Jak podaje „Rzeczpospolita” Fed podwyższył stopy procentowe po raz jedenasty z rzędu i zapowiedział, że może to uczynić ponownie. Dziewięciu z dziesięciu członków Fedu głosowało za ich podwyższeniem. Tylko jeden – Mark Olson – głosował za utrzymaniem stóp na dotychczasowym poziomie. Nie sprawdziły się prognozy niektórych ekonomistów, że po huraganie Katrina stopy mogą być utrzymane na niezmienionym poziomie. Podobnie szefowie Fedu uznali, że huragan spowoduje wyłącznie krótkoterminowe wyhamowanie gospodarki. Fed może podwyższyć stopy z obawy przed inflacją wywołaną wzrostem cen paliw.
Pierwsza podwyżka w tym cyklu miała miejsce w czerwcu 2004 roku, gdy podstawowa stopa procentowa w USA wynosiła 1 proc. Obecnie jest to 3,75 proc. Dla porównania Europejski Bank Centralny od ponad dwóch lat utrzymuje główną stopę na poziomie 2 proc. i nic nie wskazuje na to, by w najbliższych miesiącach polityka pieniężna w strefie euro miała zostać zaostrzona.

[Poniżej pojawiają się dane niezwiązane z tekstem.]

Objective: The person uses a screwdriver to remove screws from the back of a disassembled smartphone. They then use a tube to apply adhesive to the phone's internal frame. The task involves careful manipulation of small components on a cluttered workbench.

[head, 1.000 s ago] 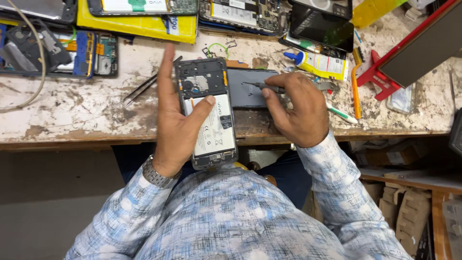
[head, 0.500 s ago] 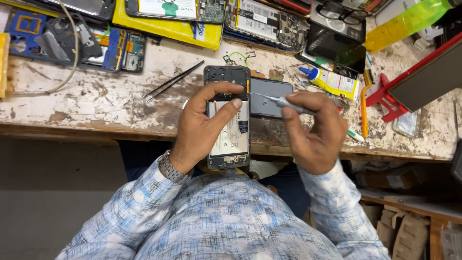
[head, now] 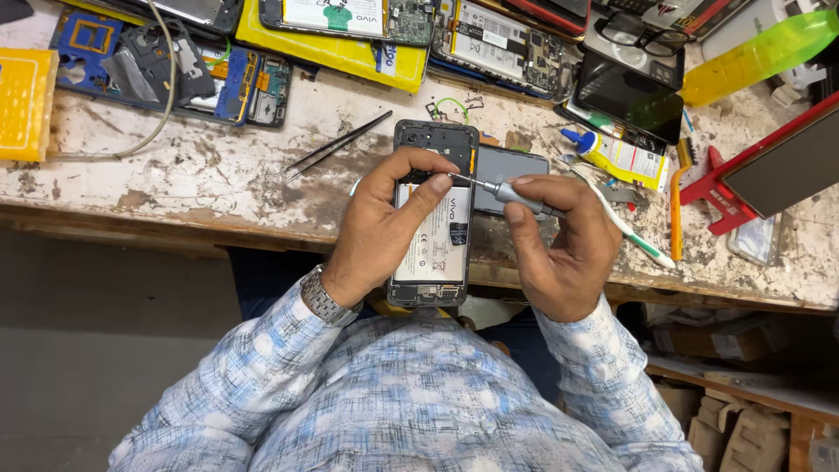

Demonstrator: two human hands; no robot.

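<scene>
Working at a scarred, paint-flecked workbench (head: 131, 188), your left hand (head: 384, 227) grips one opened phone (head: 433, 236) over its near edge. Your right hand (head: 564, 249) pinches one screwdriver (head: 502, 190); one pair of tweezers (head: 336, 145) lies mid-bench.

Left hand (head: 376, 232) cups the opened phone (head: 434, 214), thumb across it; right hand (head: 564, 245) beside, fingers (head: 524, 188) pinched.

A matt metal screwdriver (head: 511, 194) is seen above the opened phone (head: 433, 218), whose paper-labelled battery is ringed by black plastic; the worktop (head: 175, 175) beneath is rough, chipped wood.
</scene>
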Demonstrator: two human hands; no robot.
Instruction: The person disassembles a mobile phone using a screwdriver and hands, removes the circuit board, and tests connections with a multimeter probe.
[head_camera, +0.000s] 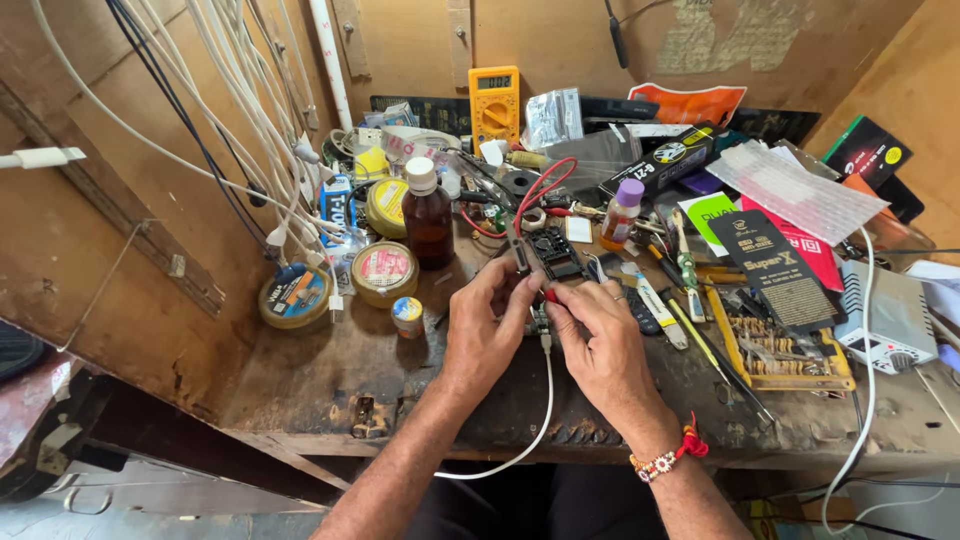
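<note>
Nearest the camera, a white cable (540, 420) runs up to a small circuit board (541, 318) on the cluttered table (330, 370). The left hand (487, 330) pinches the board's top; the right hand (598, 345) has its fingers pressed on a red-tipped tool (550, 296) at the board.

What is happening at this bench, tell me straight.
A person sits at a cluttered wooden workbench, both hands together over a small electronic part. The left hand and right hand pinch it between the fingertips, with a white cable running from it down off the bench edge. A red probe tip shows between the fingers. Around them stand a brown bottle, round tins and a yellow multimeter.
</note>
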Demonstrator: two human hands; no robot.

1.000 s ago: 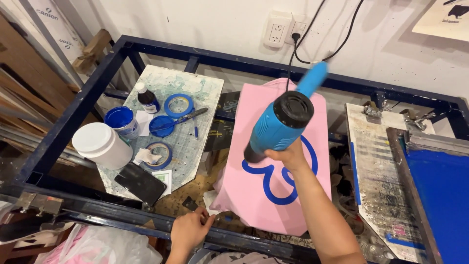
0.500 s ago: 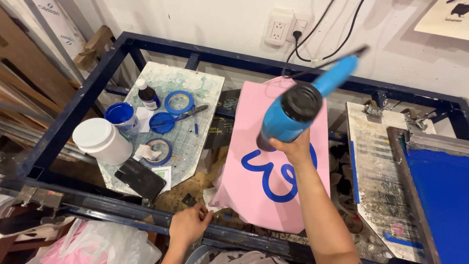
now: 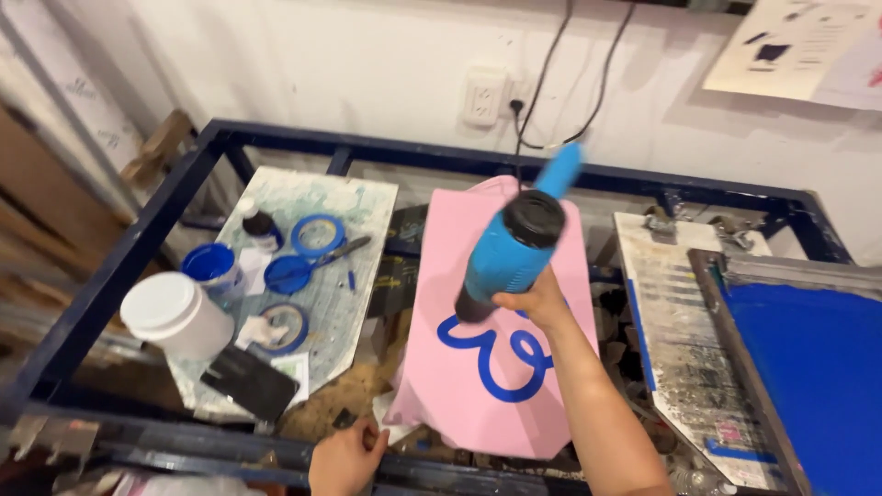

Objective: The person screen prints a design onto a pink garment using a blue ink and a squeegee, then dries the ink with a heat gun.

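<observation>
My right hand (image 3: 537, 303) grips a blue heat gun (image 3: 512, 241) by its handle, nozzle pointed down at a pink fabric (image 3: 496, 386) stretched on a platen. A blue looping print (image 3: 491, 354) shows on the fabric just below the gun. My left hand (image 3: 347, 455) rests at the near lower left corner of the pink fabric, fingers curled on its edge. The gun's black cord (image 3: 542, 83) runs up to a wall socket (image 3: 484, 95).
A side board at left holds a white tub (image 3: 175, 315), an open blue ink jar (image 3: 211, 266), blue tape rolls (image 3: 317, 234), a small bottle (image 3: 260, 225) and a black scraper (image 3: 248, 381). A blue screen frame (image 3: 808, 358) lies at right. A dark metal frame (image 3: 119, 266) surrounds all.
The heat gun has swung: it first tipped rightward, now sits lower and further forward over the print. My left hand stays at the fabric's corner.
</observation>
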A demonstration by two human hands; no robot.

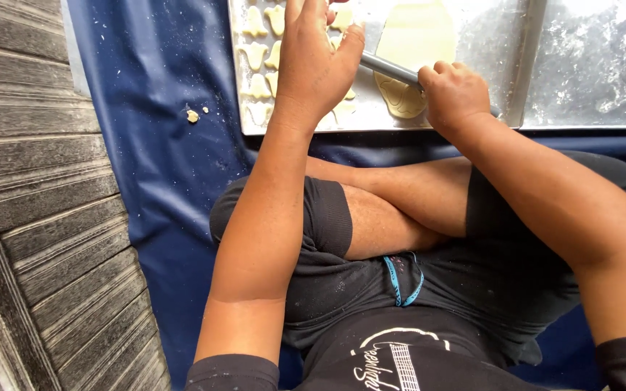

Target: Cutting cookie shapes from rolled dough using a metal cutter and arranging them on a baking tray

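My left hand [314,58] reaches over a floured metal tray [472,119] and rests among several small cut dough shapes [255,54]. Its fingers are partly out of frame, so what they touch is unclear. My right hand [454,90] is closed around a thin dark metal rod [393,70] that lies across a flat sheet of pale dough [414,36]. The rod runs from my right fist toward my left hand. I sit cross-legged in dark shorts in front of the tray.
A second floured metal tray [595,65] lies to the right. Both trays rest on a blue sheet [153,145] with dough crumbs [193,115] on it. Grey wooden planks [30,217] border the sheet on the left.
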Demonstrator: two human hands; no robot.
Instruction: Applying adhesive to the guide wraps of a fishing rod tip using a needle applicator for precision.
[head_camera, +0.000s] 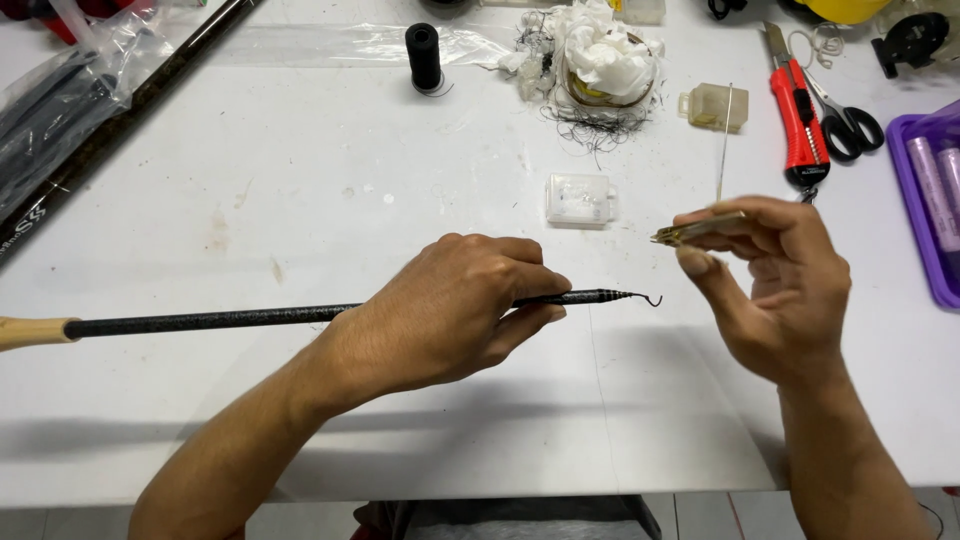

Zdaniem ekspertów ekonomicznych amerykański bank powinien wkrótce dać wyraźny sygnał, czy zaczyna się niepokoić o zwyżkę inflacji z powodu drożejących paliw, czy też widzi zagrożenia dla tempa wzrostu gospodarczego. Gdy sytuacja w ocenie Fed będzie bezpieczna, podstawowa stopa procentowa może jeszcze wzrosnąć do 4,25 – 4,5 proc. – czytamy w „Rzeczpospolitej”.